Il meccanismo è tanto elegante quanto pericoloso. Il device code phishing funziona così: la vittima riceve un’email che la invita ad autenticarsi inserendo un codice dispositivo su una pagina Microsoft del tutto autentica. Il problema è che quel codice è stato generato dall’attaccante, e nel momento in cui la vittima completa l’autenticazione, il token di sessione finisce direttamente nelle mani sbagliate.
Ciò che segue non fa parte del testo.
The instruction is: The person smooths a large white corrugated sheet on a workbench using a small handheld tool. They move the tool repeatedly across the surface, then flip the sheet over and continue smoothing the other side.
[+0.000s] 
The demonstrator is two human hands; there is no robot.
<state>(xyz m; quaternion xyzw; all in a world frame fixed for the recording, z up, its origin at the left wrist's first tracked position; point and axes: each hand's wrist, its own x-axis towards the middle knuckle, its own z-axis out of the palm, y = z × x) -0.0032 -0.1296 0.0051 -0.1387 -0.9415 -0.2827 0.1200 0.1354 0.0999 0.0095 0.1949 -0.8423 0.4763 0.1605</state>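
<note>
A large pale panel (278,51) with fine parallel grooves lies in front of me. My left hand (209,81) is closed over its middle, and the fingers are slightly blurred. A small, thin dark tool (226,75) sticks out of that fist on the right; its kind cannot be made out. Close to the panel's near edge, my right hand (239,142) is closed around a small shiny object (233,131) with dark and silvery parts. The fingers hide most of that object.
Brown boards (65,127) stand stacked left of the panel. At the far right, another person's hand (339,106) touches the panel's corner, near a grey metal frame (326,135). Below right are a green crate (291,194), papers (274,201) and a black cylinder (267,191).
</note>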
Il bello, dal punto di vista di chi attacca, è che non serve nemmeno creare una pagina di login falsa. La vittima interagisce con il vero sito Microsoft, il che rende quasi impossibile distinguere la truffa da una richiesta legittima.
Come funziona la catena di attacco e perché è così efficace
La catena di attacco orchestrata da Tycoon2FA parte da email di phishing costruite con cura. In molti casi i messaggi simulano comunicazioni da parte di piattaforme di collaborazione, come inviti a riunioni su Teams oppure notifiche di condivisione documenti. L’elemento chiave è l’uso degli URL di Trustifi, un servizio di sicurezza email legittimo che offre funzionalità di tracciamento dei clic. Inserendo il link malevolo dietro un redirect Trustifi, gli attaccanti riescono a far passare il messaggio attraverso i gateway di protezione email senza far scattare allarmi.
Una volta che la vittima clicca sul link, viene reindirizzata verso una pagina che mostra il codice dispositivo e le istruzioni per inserirlo sulla pagina ufficiale di accesso Microsoft. Completata la procedura, l’attaccante ottiene un token di autenticazione valido, che consente di accedere all’account senza bisogno di conoscere la password e senza che i meccanismi di autenticazione multifattore possano intervenire. Il token, infatti, rappresenta una sessione già autenticata.
Questa tecnica è particolarmente pericolosa negli ambienti aziendali, dove gli account Microsoft 365 contengono email, documenti riservati, accessi a SharePoint e molto altro. Un singolo token compromesso può aprire la porta a movimenti laterali all’interno dell’organizzazione, esfiltrazione di dati e persino attacchi di tipo business email compromise.
Tycoon2FA continua a evolversi e resta una minaccia concreta
Il kit Tycoon2FA non è nuovo nel panorama delle minacce. Si tratta di una piattaforma di phishing as a service, venduta su canali underground e utilizzata da numerosi gruppi criminali. Nel tempo ha già dimostrato la capacità di aggirare diverse forme di protezione, compresa l’autenticazione a due fattori basata su codici OTP. L’aggiunta del device code phishing rappresenta però un salto qualitativo, perché elimina del tutto la necessità di replicare pagine di login e sfrutta direttamente l’infrastruttura legittima di Microsoft.
Il fatto che vengano abusati servizi reali come Trustifi per il tracciamento dei clic complica ulteriormente il lavoro dei team di sicurezza. Non basta più bloccare domini sospetti o analizzare gli URL contenuti nelle email, perché il primo hop del redirect appartiene a un dominio con ottima reputazione. Serve un approccio più granulare, che tenga conto del comportamento complessivo del messaggio e del contesto in cui viene ricevuto.